We decided to request a ‘dry run’ payment 24 hours before the actual payment is due — this is known as a pre-authorisation. Pre-auths allow merchants like Gousto to ‘reserve’ some amount of money against a customer’s payment method, without actually charging them. When we attempt to reserve these funds, we’ll receive a success or failure response from the customer’s bank. If unsuccessful, we can ask the customer to update their payment details.

As you can see, pre-auths allow us to catch a failed payment. We then email customers and give them 24 hours to update their card details in time for the final payment. This alone reduced our failed payment rate by 92%!

Many customers will receive a notification from their bank when the pre-auth is requested, which serves as an extra reminder of their upcoming box, with time for them to update their recipes before it’s dispatched. If the customer no longer wishes to receive their order, they also have the opportunity to cancel it through the app before it’s already paid for and dispatched. This reduces wasteful unintentional orders.

How do pre-auths actually work?

When a merchant pre-authorises funds on an account, it doesn’t have access to those funds yet; they’re ring-fenced for that merchant to use at some future point in time and the customer can’t use those funds for anything else.

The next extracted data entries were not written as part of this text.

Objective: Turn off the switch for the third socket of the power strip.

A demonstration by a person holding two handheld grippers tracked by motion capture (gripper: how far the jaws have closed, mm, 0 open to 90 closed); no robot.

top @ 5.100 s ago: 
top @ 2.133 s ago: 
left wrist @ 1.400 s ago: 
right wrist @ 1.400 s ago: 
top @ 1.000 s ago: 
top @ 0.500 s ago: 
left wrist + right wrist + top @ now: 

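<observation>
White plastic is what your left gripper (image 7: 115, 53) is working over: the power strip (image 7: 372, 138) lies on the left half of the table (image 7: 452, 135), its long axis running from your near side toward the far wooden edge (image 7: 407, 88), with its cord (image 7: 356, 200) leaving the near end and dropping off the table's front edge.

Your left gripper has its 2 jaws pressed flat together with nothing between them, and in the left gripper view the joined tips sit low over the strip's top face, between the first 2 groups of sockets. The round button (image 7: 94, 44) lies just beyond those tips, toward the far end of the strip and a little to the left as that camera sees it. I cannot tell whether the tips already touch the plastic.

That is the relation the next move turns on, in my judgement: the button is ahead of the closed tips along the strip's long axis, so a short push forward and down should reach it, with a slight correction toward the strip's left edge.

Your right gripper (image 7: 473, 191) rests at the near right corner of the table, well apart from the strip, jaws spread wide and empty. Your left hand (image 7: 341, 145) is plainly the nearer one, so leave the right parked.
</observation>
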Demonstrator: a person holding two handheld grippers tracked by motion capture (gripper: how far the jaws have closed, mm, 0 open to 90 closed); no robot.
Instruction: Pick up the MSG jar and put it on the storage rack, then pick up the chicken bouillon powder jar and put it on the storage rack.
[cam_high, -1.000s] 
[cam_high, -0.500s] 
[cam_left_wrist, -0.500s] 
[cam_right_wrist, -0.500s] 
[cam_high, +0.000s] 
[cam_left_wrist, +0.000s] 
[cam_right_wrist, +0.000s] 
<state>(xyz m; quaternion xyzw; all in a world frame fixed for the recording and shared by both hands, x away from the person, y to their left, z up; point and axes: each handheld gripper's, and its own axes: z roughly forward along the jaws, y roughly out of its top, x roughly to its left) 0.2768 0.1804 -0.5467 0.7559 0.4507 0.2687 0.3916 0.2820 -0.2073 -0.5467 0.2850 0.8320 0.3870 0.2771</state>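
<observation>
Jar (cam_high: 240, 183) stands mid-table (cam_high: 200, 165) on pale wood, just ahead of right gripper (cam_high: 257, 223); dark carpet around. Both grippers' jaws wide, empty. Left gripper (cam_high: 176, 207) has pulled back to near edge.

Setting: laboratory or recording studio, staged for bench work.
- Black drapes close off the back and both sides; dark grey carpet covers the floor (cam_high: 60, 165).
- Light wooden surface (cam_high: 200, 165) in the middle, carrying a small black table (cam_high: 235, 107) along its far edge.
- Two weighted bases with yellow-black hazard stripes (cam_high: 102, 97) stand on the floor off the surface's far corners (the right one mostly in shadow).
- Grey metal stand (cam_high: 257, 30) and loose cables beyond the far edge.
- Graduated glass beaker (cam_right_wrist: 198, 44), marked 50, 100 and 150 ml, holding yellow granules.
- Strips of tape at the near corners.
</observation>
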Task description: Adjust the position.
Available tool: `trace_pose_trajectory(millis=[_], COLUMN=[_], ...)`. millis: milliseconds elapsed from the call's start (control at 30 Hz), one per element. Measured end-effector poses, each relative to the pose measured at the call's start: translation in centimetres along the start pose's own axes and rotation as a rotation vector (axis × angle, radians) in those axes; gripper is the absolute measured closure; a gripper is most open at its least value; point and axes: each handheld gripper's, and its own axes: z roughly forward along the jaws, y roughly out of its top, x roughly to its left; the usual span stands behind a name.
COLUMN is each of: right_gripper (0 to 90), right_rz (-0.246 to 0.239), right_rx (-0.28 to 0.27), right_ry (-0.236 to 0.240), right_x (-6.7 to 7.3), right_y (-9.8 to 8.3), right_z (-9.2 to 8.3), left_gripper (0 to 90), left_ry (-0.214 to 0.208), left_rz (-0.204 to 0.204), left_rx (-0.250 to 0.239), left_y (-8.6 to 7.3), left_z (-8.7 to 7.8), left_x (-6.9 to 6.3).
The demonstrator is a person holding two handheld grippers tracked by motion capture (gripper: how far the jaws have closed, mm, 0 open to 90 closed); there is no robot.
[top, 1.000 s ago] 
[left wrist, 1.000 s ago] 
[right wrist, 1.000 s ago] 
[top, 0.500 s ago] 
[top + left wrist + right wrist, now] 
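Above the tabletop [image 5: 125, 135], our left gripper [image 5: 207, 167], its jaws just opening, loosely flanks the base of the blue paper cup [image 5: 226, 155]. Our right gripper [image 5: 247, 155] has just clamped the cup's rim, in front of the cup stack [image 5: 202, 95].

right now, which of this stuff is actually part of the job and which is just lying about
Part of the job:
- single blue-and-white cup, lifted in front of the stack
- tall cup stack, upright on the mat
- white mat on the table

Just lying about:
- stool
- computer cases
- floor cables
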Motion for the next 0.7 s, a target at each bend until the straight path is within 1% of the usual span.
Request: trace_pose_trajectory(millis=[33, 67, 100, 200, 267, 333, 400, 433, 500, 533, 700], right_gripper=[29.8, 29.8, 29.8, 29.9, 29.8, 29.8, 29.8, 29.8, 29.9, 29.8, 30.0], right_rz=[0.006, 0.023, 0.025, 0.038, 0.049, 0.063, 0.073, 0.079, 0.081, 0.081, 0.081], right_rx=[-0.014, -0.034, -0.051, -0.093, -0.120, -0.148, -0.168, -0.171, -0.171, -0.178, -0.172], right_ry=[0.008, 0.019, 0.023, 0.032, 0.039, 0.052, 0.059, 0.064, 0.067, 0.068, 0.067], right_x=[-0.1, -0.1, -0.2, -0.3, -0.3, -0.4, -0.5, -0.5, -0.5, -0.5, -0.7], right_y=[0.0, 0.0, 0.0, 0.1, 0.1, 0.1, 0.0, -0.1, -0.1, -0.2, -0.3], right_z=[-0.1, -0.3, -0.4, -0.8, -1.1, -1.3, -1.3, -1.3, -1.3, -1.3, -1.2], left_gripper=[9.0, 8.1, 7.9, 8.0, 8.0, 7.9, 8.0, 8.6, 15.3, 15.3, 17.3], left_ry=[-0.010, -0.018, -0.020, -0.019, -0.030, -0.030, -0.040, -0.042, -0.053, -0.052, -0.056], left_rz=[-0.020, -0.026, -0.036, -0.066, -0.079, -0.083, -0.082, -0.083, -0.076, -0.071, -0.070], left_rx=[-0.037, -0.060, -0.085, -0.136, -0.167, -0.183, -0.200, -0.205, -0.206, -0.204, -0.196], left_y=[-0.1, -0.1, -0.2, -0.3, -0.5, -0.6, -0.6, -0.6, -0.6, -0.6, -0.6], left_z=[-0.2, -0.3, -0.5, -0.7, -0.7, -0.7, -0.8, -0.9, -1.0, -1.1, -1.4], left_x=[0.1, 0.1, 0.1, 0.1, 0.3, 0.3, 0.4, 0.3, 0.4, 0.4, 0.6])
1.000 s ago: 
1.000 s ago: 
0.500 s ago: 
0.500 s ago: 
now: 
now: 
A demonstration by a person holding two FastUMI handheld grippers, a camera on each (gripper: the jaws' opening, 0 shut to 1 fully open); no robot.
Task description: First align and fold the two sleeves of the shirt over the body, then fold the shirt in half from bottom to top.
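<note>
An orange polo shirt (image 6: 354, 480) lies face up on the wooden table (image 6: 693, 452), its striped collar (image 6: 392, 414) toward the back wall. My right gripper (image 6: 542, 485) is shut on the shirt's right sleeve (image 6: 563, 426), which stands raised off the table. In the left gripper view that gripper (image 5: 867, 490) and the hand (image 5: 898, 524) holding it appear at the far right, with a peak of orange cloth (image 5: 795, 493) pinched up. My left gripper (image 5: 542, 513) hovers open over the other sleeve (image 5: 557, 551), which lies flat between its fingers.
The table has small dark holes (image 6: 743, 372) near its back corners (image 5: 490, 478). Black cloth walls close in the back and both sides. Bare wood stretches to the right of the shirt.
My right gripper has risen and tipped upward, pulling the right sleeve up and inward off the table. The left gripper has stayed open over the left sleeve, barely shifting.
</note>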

If the merchant doesn’t end up charging the customer, the funds are released back to the customer by their bank after a period of time, typically five days. We built our system so that if a customer cancels a box that has been pre-authorised but not yet paid for, we would immediately void the pre-authorisation. This ensures we aren’t holding onto customers’ funds for any longer than is necessary.


How did we engineer this? Enter: Data bulkheading.

As I mentioned above, once a Gousto order is ‘cut-off’, it is no longer editable by the customer and is sent to one of our factories to be packed. This happens in batches of orders at a time, so it’s extremely important that this process is fault tolerant and speedy. To this end, many Gousto applications use a bulkhead architecture, and our shiny new pre-auth system is no exception.

The pre-auth process comprises a series of serverless functions, but we don’t want these functions to have to rely on a centralised data store to do their job. Instead, they have their own data store, which keeps a copy of all upcoming orders with payments due in the near future. Not only does this save additional functions from putting more load on a single database, but should there be a fault in another part of the system, the payments data store will be unaffected. Fun fact: the bulkhead pattern is named after the isolated sections of a ship’s hull. If the hull is pierced, only the damaged section fills with water, preventing the rest from flooding.

The pre-auth system is an ideal use case for serverless functions. Demand for these services is very spiky — when a batch of orders is ‘cut off’ for example, we need a large amount of concurrency to quickly process them all. The rest of the time, we don’t see much activity, so it doesn’t make sense to pay for running servers.

For our payment functions to maintain a storage bulkhead, they need to be kept up to date with the state of orders. We utilise AWS SNS and SQS for this or — in other words — pub’ sub’. When any application within Gousto makes a change to an order, we publish to a topic. One of our payment functions is subscribed to this topic, and if the change affects the price or payment of the order, this update is added to its queue. The change is then persisted to the payments data store, ready to be processed.

After testing pre-auths on a small group of customers for a few weeks, we saw very positive results, both financially and from the feedback we received from customers! We have now rolled this out to everyone who uses Gousto.